#### [ACTIVITY]
Only the lines from the top of the listing below to the line that has "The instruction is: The" should be echoed, with both ends kept and pictures left out.

#### [DATA EXTRACT]

Start of Block

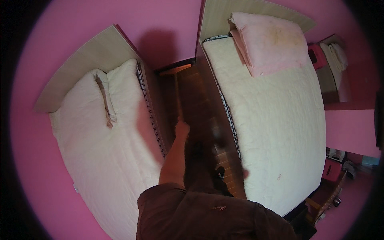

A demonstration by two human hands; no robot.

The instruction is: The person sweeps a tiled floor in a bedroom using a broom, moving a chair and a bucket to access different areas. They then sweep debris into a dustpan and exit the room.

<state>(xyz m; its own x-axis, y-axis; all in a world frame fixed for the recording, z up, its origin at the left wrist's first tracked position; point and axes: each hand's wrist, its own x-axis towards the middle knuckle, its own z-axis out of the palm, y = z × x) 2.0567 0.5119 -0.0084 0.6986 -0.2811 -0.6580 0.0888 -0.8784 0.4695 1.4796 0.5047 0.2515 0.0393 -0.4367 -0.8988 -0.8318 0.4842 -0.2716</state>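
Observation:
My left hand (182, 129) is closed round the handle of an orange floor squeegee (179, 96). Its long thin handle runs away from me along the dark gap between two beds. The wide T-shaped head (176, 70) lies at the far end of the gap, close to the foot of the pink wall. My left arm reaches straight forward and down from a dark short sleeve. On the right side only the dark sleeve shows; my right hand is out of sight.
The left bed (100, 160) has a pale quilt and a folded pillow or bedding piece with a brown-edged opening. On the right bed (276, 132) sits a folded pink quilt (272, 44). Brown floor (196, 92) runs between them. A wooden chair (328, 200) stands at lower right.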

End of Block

#### [SOLUTION BELOW]
A demonstration by two human hands; no robot.

The instruction is: The person sweeps a tiled floor in a bedroom using a broom, moving a chair and a bucket to access different areas. They then sweep debris into a dustpan and exit the room.

The exercise is fully answered.